_HOW TO COMPLETE THIS TASK_: Nothing but an exact repeat of the data, with pictures removed, belongs in the answer.
:: MATERIAL PROVIDED
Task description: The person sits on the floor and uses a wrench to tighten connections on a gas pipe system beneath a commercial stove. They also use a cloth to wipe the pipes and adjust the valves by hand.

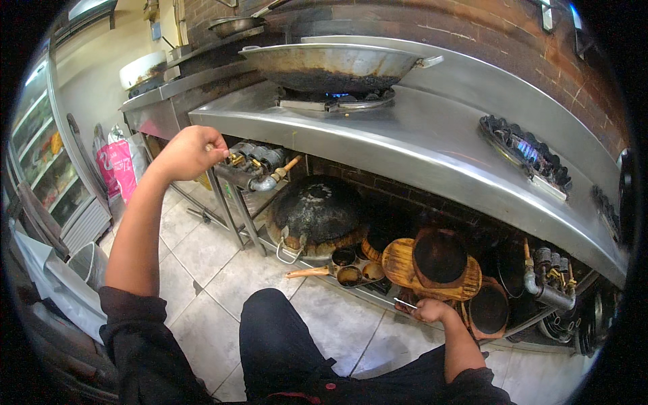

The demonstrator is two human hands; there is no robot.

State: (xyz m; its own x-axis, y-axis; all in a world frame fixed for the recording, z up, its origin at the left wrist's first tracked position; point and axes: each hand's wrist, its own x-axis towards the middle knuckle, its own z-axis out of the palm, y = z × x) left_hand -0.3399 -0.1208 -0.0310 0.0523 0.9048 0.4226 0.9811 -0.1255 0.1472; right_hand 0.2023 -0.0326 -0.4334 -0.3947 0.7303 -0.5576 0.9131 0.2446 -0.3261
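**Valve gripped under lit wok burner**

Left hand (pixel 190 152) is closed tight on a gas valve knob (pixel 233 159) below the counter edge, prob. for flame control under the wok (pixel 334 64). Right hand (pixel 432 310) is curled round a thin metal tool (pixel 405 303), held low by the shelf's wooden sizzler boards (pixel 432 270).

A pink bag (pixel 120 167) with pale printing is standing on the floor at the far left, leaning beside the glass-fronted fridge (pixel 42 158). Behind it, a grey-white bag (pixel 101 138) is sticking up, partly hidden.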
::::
_RESULT OF THIS TASK_:
Task description: The person sits on the floor and uses a wrench to tighten connections on a gas pipe system beneath a commercial stove. They also use a cloth to wipe the pipes and adjust the valves by hand.


The demonstrator is two human hands; there is no robot.

State: (xyz m; its own x-axis, y-axis; all in a world frame fixed for the recording, z up, its origin at the left wrist's first tracked position; point and axes: each hand's wrist, its own x-axis towards the middle knuckle, its own z-axis out of the palm, y = z × x) left_hand -0.3399 -0.1208 -0.0310 0.0523 0.9048 0.4226 0.9811 -0.1255 0.1472; right_hand 0.2023 -0.0326 -0.4334 -0.3947 0.7303 -0.5576 0.9131 0.2446 -0.3261
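**Valve gripped under lit wok burner**

Left hand (pixel 190 152) is closed tight on a gas valve knob (pixel 233 159) below the counter edge, prob. for flame control under the wok (pixel 334 64). Right hand (pixel 432 310) is curled round a thin metal tool (pixel 405 303), held low by the shelf's wooden sizzler boards (pixel 432 270).

A pink bag (pixel 120 167) with pale printing is standing on the floor at the far left, leaning beside the glass-fronted fridge (pixel 42 158). Behind it, a grey-white bag (pixel 101 138) is sticking up, partly hidden.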

The answer, as written, is complete.